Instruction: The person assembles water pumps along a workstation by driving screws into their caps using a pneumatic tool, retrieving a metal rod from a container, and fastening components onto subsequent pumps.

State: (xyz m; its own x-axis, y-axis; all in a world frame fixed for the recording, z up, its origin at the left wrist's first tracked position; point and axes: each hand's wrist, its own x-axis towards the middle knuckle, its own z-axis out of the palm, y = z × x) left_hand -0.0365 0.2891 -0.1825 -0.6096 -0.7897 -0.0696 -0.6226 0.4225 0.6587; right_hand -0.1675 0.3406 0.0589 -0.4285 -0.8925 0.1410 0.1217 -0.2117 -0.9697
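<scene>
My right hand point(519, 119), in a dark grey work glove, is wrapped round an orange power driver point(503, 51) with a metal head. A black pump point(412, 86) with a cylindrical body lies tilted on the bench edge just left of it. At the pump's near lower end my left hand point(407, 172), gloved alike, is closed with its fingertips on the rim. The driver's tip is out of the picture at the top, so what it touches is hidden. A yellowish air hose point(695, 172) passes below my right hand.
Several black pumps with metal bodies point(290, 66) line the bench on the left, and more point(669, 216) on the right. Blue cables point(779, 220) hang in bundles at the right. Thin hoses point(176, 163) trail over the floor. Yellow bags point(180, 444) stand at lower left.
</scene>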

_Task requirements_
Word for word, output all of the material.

_Output of the task_
Instruction: The person assembles water pumps along a workstation by driving screws into their caps using a pneumatic tool, retrieving a metal rod from a container, and fastening components onto subsequent pumps.

State: (xyz m; its own x-axis, y-axis; all in a world frame fixed for the recording, z up, its origin at the left wrist's first tracked position; point and axes: each hand's wrist, its own x-axis towards the middle knuckle, its own z-axis out of the palm, y = z × x) left_hand -0.0365 0.2891 -0.1825 -0.6096 -0.7897 -0.0696 -0.6226 0.4225 0.6587; right_hand -0.1675 0.3406 0.0589 -0.4285 -0.8925 0.1410 0.1217 -0.2117 -0.9697
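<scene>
My right hand point(519, 119), in a dark grey work glove, is wrapped round an orange power driver point(503, 51) with a metal head. A black pump point(412, 86) with a cylindrical body lies tilted on the bench edge just left of it. At the pump's near lower end my left hand point(407, 172), gloved alike, is closed with its fingertips on the rim. The driver's tip is out of the picture at the top, so what it touches is hidden. A yellowish air hose point(695, 172) passes below my right hand.
Several black pumps with metal bodies point(290, 66) line the bench on the left, and more point(669, 216) on the right. Blue cables point(779, 220) hang in bundles at the right. Thin hoses point(176, 163) trail over the floor. Yellow bags point(180, 444) stand at lower left.
</scene>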

The response is finished, and the exercise is complete.